Read on for another in the series of posts by Archive Services looking at how Dundee has changed.
This 1962 photograph was taken looking up Airlie Place towards Airlie Terrace.
In some ways, surprisingly little has changed, as on the outside Airlie Place looks little different. Built in the mid 19th century to the south of Airlie Lodge, Airlie Place was originally a residential street, with its inhabitants including professionals and mill owners. Residents in the 1870s and 1880s included for instance, the textile manufacturers W. L. Boase and P. G. Walker, several ministers including the Reverend William Knight, Minister of St Enoch’s Church and the Reverend W. J. Cox of Panmure Street Congregational Church and the surgeon Matthew Nimmo. By then, the street had been expanded to the north with the addition of tenements which would continue into a rectangle at the top called Airlie Terrace as can be seen on the map. These were built on the site of the old Airlie Lodge. These tenements tended to be home to the middle classes, with inhabitants in the 1880s including teachers, clerks and printers. In the twentieth century, one of the residents at number 22 Airlie Place was the artist journalist and poet Joseph Lee.
The creation, and subsequent expansion of University College, Dundee, had a major impact on Airlie Place. By the 1910s, a number of houses in the lower part of Airlie Place were owned by medics, including some who taught at the nearby Medical School such as David MacEwan, Professor of Surgery, and J. A. C. Kynoch, Professor of Obstetrics.
1 Airlie Place became the first woman’s hall of residence in Dundee in 1917. Over the next few decades the College would gradually acquire more and more properties in Airlie Place and Airlie Terrace to form Airlie Hall which was for many years the main student residence.

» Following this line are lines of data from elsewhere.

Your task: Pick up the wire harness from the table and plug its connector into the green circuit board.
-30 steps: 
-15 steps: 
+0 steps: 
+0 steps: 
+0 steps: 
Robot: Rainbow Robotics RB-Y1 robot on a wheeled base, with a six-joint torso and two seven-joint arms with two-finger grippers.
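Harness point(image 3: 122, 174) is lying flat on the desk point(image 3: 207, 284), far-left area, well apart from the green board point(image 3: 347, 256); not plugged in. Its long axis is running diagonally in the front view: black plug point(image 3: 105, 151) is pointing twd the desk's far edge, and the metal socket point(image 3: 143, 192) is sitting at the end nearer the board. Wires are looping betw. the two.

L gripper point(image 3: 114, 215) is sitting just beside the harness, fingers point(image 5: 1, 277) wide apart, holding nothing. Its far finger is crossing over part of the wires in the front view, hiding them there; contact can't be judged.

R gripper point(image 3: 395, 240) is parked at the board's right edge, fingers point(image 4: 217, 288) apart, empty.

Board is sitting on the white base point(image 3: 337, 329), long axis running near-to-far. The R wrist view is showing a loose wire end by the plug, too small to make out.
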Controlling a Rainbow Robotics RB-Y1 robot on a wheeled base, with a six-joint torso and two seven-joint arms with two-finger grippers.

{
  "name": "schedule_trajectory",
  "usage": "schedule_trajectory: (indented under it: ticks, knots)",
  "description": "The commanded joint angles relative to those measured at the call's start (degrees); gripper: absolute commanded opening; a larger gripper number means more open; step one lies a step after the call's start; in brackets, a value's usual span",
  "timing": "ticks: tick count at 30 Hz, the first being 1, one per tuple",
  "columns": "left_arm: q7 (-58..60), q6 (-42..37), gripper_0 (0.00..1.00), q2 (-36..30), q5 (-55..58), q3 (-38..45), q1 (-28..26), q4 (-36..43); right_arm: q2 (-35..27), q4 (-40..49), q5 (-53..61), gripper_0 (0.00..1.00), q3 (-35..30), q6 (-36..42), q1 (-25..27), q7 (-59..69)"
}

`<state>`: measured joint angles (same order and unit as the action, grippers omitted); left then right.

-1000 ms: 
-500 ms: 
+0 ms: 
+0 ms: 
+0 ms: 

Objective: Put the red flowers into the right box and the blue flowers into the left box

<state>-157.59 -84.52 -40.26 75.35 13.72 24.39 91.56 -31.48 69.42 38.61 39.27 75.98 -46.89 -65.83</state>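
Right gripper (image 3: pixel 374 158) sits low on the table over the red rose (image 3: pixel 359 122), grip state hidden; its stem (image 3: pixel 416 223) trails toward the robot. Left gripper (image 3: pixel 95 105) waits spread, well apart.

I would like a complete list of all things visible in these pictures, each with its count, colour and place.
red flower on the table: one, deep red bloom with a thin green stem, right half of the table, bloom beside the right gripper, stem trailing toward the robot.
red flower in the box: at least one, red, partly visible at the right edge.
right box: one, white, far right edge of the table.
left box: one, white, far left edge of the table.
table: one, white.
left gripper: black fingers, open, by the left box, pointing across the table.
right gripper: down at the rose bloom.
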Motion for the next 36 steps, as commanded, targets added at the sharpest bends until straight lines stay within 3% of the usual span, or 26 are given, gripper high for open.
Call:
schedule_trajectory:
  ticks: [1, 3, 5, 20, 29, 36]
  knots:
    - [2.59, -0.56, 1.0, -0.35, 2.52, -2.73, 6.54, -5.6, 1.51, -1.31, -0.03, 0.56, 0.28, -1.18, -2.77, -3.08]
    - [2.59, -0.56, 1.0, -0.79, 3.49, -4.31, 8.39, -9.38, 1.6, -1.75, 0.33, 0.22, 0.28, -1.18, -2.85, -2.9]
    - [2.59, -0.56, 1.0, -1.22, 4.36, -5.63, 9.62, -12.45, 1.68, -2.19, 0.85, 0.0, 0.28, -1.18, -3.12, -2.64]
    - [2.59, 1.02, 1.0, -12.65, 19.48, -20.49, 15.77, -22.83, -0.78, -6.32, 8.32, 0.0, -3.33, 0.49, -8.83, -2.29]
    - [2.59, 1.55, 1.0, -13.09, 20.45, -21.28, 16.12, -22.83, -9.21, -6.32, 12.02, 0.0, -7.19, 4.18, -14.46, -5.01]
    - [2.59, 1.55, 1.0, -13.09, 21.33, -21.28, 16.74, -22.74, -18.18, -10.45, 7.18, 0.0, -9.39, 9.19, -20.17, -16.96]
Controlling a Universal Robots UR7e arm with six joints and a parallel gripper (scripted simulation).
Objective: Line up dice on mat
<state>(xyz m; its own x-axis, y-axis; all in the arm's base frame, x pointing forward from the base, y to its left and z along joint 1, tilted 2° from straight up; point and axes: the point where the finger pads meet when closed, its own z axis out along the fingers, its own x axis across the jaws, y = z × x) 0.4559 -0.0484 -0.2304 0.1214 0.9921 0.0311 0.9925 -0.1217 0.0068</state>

By the time Queen’s College, Dundee was set up in 1954 Nos 3-13 Airlie Place were taken up by Airlie Hall, with No 1 serving as the warden’s accommodation and No 15 being used by the Principal of the University of St Andrews. Across the street nos 2, 4 and 8 were used as an annex to Airlie Hall, while the College’s health service was based in 5 Airlie Terrace.
Eventually all of Airlie Place would be taken over by the University of Dundee. Current occupants of the site include the Registry, the School of Health Sciences and the International College Dundee.
Ultimately University expansion doomed Airlie Terrace as it was knocked down to make way for a new Students’ Assocation Building. This project, which was the subject of several delays, took a long time to come to fruition, with construction finally starting in 1971 and the new building being occupied in 1974.
As the 2017 photograph shows, the building at the top of the street now dominates the view up Airlie Place.